CURSO DE PÓS-GRADUAÇÃO EM DIREITO CIVIL E PROCESSUAL CIVIL

DISCIPLINA: ARBITRAGEM, CONCILIAÇÃO E MEDIAÇÃO

Vanusa Viana Góis[1]

LEI 9.307/1996 E APLICAÇÃO DE MULTA POR NÃO COMPARECIMENTO À AUDIÊNCIA DE TENTATIVA DE CONCILIAÇÃO DE ACORDO COM O CPC 2015

A Lei 9.307/1996, (Lei da Arbitragem), é o meio alternativo de solução de conflitos sobre direitos patrimoniais e disponíveis, com efeito, a arbitragem passa a ser uma alternativa independente da jurisdição estatal, com a finalidade de ser um instrumento mais célere e sigiloso de harmonização de interesses entre as partes, uma vez que o Estado tem se tornado um meio cada vez mais ineficiente e demorado para garantir a resolução de conflitos.

No prisma de Junior Scavone[2], a arbitragem é um meio privado, jurisdicional e alternativo para a solução de conflitos disponíveis. A mesma será decidida através de uma sentença arbitral, que será título executivo judicial, e de uma sentença prolatada pelo árbitro especialista da área.

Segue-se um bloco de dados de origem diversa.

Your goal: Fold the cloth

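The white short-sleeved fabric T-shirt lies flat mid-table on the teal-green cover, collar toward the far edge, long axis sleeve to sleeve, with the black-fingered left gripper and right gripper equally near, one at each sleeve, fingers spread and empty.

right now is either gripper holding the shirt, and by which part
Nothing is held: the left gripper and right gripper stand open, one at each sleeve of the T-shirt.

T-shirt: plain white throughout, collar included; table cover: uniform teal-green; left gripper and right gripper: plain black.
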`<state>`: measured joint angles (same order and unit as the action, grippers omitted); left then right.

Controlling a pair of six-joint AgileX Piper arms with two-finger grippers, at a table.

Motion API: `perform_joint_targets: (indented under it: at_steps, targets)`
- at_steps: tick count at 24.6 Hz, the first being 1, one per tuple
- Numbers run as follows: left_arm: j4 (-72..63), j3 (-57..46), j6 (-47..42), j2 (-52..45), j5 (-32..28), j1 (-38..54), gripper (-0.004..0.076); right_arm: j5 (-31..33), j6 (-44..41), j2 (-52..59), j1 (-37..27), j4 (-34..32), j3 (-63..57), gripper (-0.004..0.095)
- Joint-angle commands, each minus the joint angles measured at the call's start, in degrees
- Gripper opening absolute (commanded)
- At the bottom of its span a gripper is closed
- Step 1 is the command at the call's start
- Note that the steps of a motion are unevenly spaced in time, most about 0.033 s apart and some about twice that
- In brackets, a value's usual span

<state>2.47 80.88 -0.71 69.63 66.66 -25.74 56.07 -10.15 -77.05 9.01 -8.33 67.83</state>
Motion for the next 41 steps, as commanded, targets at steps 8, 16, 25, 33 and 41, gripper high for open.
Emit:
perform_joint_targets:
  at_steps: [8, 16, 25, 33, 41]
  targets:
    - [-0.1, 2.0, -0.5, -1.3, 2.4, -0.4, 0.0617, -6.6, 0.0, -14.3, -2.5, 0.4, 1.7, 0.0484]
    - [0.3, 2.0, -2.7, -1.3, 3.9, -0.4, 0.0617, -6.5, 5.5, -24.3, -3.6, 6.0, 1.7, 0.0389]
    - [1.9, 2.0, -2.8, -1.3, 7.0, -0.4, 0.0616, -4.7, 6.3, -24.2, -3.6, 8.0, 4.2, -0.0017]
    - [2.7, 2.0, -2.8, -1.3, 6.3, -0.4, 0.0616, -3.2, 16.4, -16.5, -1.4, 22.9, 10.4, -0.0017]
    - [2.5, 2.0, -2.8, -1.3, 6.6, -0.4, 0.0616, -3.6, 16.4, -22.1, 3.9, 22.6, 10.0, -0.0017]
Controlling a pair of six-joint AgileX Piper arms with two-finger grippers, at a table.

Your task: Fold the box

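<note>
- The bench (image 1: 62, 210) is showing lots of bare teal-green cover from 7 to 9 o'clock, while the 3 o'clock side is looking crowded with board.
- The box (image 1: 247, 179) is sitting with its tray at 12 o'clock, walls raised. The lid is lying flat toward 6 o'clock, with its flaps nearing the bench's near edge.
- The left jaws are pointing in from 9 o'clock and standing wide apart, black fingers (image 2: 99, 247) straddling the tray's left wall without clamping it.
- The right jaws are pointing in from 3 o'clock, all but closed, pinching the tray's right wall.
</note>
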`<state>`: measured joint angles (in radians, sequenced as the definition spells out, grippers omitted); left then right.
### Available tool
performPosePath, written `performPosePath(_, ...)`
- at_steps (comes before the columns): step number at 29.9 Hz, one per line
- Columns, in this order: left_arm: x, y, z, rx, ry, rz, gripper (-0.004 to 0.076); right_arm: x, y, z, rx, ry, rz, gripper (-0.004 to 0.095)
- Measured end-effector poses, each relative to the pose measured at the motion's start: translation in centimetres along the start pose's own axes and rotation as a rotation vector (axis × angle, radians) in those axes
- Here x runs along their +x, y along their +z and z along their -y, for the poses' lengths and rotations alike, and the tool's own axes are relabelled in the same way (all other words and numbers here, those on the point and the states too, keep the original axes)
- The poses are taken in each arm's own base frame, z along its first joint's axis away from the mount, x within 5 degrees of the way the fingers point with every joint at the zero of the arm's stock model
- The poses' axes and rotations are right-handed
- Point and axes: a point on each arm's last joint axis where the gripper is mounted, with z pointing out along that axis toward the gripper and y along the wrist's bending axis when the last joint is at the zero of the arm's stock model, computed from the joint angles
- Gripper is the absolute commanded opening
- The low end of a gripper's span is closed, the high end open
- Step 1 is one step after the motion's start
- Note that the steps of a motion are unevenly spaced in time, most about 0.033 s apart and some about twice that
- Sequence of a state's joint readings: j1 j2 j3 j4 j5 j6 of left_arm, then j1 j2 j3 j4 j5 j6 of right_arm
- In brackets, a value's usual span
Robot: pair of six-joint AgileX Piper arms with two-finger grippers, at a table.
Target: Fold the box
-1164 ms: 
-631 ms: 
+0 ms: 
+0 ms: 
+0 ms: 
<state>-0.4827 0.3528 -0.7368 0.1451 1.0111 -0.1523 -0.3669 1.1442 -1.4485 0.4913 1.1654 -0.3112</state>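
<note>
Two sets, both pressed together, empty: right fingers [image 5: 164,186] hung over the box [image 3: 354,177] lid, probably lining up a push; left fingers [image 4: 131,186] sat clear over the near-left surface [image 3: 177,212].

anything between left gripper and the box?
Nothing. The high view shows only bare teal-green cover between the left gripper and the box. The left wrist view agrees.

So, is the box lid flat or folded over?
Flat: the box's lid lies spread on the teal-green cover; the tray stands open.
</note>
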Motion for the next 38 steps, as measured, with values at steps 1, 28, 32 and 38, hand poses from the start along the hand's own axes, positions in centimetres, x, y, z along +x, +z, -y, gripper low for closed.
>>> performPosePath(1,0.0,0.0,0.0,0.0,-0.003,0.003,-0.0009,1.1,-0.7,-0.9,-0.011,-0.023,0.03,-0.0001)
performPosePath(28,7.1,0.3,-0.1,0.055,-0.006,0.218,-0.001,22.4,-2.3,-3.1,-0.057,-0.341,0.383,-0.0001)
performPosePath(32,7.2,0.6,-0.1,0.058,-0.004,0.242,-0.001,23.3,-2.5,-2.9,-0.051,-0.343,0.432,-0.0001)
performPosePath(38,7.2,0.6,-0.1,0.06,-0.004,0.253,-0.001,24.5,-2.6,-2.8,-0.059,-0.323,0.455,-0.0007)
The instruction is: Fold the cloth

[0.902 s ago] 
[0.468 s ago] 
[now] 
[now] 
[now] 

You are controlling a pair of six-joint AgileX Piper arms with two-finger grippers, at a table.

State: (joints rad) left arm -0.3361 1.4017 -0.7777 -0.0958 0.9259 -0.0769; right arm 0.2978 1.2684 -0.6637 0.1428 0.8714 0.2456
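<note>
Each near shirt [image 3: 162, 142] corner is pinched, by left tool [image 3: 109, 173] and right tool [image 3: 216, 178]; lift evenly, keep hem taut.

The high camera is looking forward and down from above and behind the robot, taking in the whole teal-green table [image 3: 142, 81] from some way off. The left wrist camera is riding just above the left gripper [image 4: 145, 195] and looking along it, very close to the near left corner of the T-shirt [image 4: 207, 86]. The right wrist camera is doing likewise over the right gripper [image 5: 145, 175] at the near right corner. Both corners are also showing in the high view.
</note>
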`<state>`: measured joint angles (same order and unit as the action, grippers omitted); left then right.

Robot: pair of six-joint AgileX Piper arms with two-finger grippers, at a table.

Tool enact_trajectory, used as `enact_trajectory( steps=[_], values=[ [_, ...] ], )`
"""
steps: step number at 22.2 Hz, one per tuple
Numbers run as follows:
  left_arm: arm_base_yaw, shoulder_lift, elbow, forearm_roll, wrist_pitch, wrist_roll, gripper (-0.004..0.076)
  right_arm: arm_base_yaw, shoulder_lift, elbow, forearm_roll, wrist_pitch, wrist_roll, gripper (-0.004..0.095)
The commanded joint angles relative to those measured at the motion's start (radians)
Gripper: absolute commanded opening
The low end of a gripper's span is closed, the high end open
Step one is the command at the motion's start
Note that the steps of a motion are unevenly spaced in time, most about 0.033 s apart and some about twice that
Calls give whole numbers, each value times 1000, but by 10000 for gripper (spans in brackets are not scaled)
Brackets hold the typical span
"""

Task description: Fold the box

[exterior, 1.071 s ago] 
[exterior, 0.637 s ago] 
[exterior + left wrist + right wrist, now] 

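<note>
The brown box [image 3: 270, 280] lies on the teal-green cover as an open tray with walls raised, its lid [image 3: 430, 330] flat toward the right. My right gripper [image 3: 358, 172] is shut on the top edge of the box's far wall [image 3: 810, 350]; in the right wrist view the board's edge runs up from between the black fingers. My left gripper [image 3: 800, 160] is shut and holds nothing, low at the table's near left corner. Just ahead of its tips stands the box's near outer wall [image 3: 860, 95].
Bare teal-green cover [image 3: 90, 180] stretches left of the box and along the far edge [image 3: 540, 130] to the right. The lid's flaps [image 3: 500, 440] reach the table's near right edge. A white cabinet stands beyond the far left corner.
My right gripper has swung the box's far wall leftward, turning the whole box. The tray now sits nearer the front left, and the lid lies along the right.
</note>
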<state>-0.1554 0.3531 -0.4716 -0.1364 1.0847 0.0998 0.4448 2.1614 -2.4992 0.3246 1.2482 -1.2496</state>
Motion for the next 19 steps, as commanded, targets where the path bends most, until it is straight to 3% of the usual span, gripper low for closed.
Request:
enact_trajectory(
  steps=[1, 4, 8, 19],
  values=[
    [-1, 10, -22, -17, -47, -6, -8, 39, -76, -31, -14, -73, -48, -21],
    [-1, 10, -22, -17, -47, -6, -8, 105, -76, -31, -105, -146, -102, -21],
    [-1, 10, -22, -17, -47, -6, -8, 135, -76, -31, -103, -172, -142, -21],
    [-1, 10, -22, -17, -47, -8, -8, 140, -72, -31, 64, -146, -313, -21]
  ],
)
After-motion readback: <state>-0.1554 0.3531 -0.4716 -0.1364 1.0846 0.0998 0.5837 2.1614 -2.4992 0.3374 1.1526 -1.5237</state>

As partes, ao abdicarem da jurisdição estatal, submetem-se à decisão da sentença arbitral por livre iniciativa de vontade.

Vejamos os seguintes conflitos hipotéticos:

01. PAULO LOSS em contrato de promessa de compra e venda com ANA SACHESE estabeleceram cláusula compromissória para submeter à solução de seus litígios que possam vir a surgir, relativamente a tal contrato ao juízo arbitral mediante convenção de arbitragem. A parte ora demandada, notificada extrajudicialmente para firmar o pertinente COMPROMISSO ARBITRAL, não compareceu. Assim, não houve avanço das partes quanto às demais questões relativas à arbitragem (compromisso arbitral). PAULO LOSS então ajuizou AÇÃO DE INSTITUIÇÃO DE ARBITRAGEM. Nos autos da ação de instituição de compromisso arbitral ajuizada contra ANA SACHESE, teve sua petição inicial indeferida e processo extinto sem julgamento do mérito, pois o Juízo entendeu ser incompetente para dizer sobre o compromisso arbitral, cabendo à questão ser submetida ao conhecimento do competente Tribunal Arbitral, nos termos da Lei 9.307/1996. Dito isso, nas situações hipotéticas subsequentes responda:

a) O Juiz decidiu de forma acertada? Justifique.

Não. De acordo com o art. 7º da Lei 9.307/1996[3], existindo cláusula compromissória e havendo resistência quanto à instituição da arbitragem, poderá a parte interessada requerer a citação da outra parte para comparecer em juízo a fim de lavrar-se o compromisso, designando o juiz audiência especial para tal fim. O § 7º do artigo 7º da Lei de Arbitragem, diz que: A sentença que julgar procedente o pedido valerá como compromisso arbitral.

A saber, o art. 6º da Lei 9.307/1996, parágrafo único, explana que não havendo acordo prévio sobre a forma de instituir a arbitragem, a parte interessada manifestará à outra parte sua intenção de dar início à arbitragem, por via postal ou por outro meio qualquer de comunicação, mediante comprovação de recebimento, convocando-a para, em dia, hora e local certos, firmar o compromisso arbitral e o não comparecendo a parte convocada ou, comparecendo, recusar-se a firmar o compromisso arbitral, poderá a outra parte propor a demanda de que trata o art. 7º desta Lei, perante o órgão do Poder Judiciário a que, originariamente, tocaria o julgamento da causa.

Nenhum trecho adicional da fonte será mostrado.